● YOUR INSTRUCTIONS:
An exact copy of the listing is required, with its pictures removed.

|---|

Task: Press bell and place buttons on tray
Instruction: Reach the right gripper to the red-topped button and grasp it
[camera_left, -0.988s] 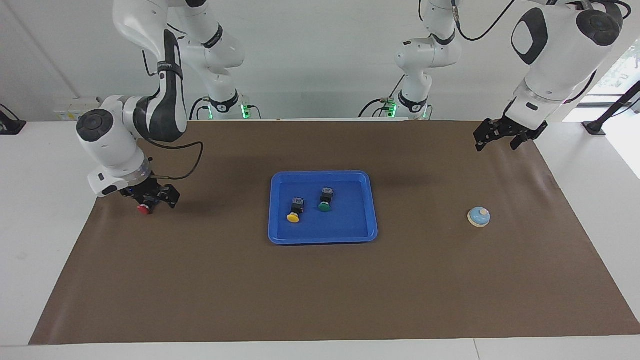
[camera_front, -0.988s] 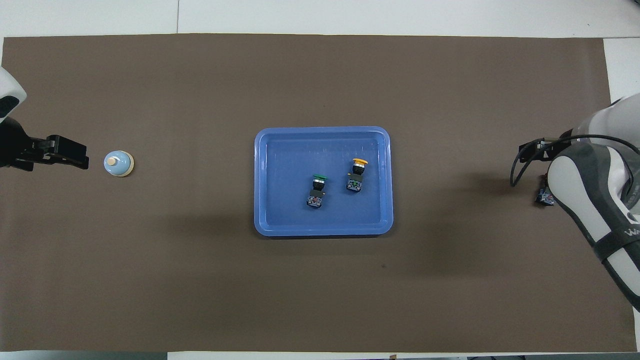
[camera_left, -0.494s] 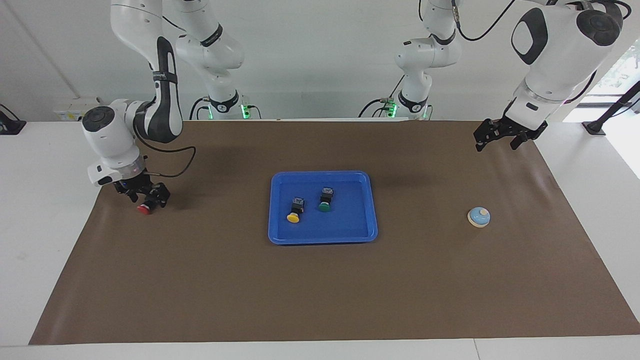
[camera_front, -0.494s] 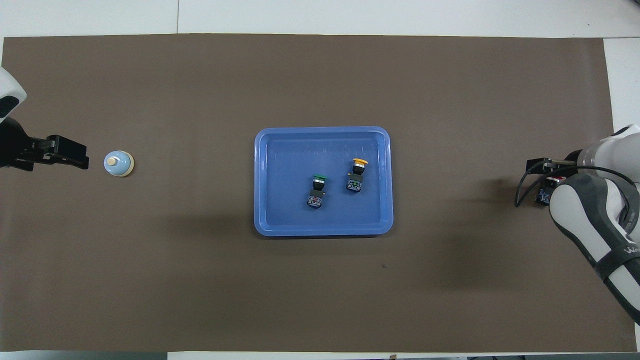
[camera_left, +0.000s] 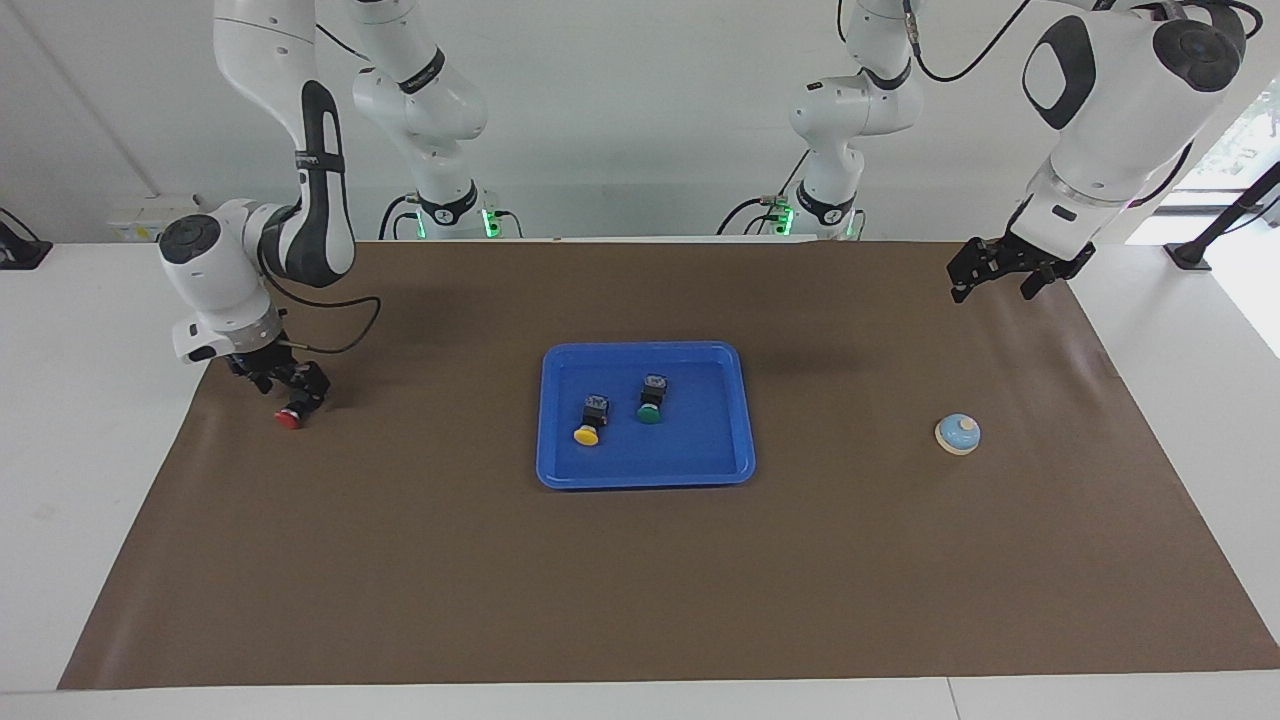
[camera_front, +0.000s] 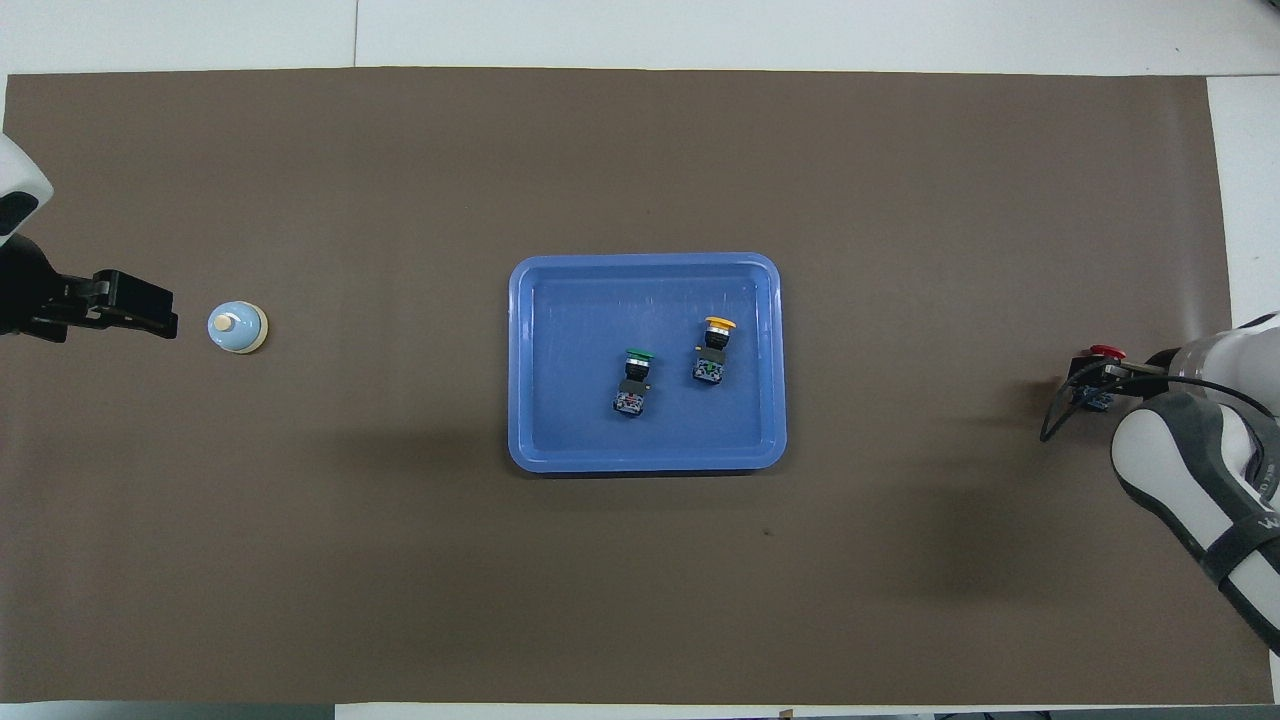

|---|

● YOUR RESPONSE:
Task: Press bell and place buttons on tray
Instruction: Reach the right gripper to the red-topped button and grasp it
[camera_left, -0.988s] 
[camera_front, -0.988s] 
[camera_left, -0.494s] 
[camera_front, -0.494s] 
[camera_left, +0.000s] 
[camera_front, +0.000s] 

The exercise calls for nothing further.